Sabtu, 03 November 2012

Meja Makan



Untuk saya pribadi, bagian terfavorit dari dalam rumah adalah kamar mandi yaitu tempat dimana kamu bisa telanjang tanpa harus ada yang ditutup-tutupi. Namun untuk kali ini, saya butuh ngobrol banyak dengan mu. Membicarakan segelintir masalah yang mungkin tidak terlalu berat untuk wanita dewasa di luar sana. Mari berjalan pelan dengan saya menuju meja makan!
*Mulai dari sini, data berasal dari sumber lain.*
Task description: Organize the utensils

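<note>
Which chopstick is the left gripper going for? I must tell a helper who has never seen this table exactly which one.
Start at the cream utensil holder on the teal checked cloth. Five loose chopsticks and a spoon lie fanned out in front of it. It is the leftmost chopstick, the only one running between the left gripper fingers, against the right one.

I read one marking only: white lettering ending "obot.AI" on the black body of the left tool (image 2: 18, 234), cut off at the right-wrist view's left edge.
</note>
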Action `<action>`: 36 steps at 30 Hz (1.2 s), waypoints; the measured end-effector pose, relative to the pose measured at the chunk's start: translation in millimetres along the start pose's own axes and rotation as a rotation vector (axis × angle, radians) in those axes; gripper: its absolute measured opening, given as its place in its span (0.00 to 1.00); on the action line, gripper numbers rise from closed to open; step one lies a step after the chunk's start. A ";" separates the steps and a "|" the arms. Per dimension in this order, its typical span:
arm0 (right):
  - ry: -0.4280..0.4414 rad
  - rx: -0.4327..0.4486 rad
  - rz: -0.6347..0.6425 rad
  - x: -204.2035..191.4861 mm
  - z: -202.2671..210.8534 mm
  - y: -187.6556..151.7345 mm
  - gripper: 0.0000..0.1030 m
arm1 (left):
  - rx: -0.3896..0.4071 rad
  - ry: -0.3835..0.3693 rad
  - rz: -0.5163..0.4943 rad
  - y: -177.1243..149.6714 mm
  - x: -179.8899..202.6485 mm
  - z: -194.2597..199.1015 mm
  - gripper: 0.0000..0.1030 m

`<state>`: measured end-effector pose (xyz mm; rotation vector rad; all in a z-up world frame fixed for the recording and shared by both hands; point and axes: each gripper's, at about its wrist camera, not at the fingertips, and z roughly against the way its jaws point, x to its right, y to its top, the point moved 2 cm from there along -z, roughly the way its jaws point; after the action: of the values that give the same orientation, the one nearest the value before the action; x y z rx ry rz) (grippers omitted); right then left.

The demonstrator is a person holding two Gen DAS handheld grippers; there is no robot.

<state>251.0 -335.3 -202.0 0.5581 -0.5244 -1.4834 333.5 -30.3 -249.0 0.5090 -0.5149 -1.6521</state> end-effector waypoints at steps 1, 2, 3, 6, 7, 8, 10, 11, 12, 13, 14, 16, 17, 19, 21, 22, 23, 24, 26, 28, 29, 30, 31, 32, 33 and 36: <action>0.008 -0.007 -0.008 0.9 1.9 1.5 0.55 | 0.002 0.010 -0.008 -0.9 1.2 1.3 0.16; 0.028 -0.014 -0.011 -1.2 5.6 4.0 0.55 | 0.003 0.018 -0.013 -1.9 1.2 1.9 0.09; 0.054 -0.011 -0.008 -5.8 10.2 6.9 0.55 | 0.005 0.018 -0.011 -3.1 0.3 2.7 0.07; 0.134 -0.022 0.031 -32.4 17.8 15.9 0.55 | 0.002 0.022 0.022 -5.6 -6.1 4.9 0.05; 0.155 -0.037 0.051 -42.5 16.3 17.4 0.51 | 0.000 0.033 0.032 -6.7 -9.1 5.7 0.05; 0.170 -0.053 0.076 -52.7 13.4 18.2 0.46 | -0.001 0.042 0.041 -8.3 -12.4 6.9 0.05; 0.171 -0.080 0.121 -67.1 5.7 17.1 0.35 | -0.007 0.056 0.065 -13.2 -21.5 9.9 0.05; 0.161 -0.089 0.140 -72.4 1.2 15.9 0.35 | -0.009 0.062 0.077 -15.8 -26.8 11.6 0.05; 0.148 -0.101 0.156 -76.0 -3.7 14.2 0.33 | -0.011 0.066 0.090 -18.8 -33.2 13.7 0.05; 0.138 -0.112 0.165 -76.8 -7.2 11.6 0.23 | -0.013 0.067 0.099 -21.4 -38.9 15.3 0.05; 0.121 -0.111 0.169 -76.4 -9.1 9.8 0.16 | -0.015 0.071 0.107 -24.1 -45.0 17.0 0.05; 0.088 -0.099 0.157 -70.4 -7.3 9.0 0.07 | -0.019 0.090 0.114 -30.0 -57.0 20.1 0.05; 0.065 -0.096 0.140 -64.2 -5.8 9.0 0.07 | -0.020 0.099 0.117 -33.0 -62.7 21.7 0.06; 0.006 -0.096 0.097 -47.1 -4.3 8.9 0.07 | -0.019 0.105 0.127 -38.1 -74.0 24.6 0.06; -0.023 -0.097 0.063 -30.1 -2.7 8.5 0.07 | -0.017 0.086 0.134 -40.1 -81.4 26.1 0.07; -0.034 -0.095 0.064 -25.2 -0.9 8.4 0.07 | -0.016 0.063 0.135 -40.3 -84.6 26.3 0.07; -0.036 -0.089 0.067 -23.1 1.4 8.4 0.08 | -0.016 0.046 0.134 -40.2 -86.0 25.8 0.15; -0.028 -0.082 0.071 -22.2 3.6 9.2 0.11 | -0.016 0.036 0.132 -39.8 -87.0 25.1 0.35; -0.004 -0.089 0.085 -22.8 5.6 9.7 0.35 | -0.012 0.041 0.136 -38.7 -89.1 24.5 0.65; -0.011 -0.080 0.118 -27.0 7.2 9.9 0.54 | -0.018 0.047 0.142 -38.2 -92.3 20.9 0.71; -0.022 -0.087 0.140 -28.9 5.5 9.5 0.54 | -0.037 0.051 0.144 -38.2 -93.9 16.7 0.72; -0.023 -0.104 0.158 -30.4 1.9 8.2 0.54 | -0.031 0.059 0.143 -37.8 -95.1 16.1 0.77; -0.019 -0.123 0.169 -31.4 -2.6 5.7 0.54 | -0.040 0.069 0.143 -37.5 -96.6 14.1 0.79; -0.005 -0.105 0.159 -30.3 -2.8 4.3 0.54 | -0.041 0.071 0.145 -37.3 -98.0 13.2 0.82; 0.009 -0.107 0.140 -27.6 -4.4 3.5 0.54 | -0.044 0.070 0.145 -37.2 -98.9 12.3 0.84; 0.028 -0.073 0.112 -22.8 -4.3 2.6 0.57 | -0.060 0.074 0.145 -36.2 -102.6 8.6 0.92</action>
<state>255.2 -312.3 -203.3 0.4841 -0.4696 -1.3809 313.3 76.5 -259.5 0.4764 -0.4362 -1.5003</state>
Saya suka meja makan berbentuk lingkaran dengan bangku enam sampai delapan yang mengelilinginya. Satu bangku untuk mu, lalu tepat di sebrang mu ada saya yang masih sibuk mempersiapkan banyak hal agar meja makan tampak ramai dengan makanan, minuman, camlilan, satu toples permen telur cicak warna-warni, sendok dan garpu yang sudah berpasnag-pasangan, juga masing-masing dari masa lalu kita yang dibiarkan ikut nimbrung di atas bangku lainnya.

Meja makan dan lingkaran adalah perpaduan dua hal yang sangat menarik yang telah saya cita-cita kan jauh sebelum saya mengerti tentang 'ketidak-terbatasan' yang diajarkan oleh lingkaran. Di atas bangku meja makan berbentuk lingkaran ini, sebenarnya saya hanya sedang menunggu untuk mengambil menu makan favoritmu lalu kemudian secara tidak sengaja tangan kita bersentuhan di atas piring makan yang sama lalu mata kita bertemu dan ujung dada menjadi nyeri lagi, lalu dalam diam kita sepakat untuk merefleksikan cinta yang sempat dikalahkan oleh ke-abu-abuan masa lalu.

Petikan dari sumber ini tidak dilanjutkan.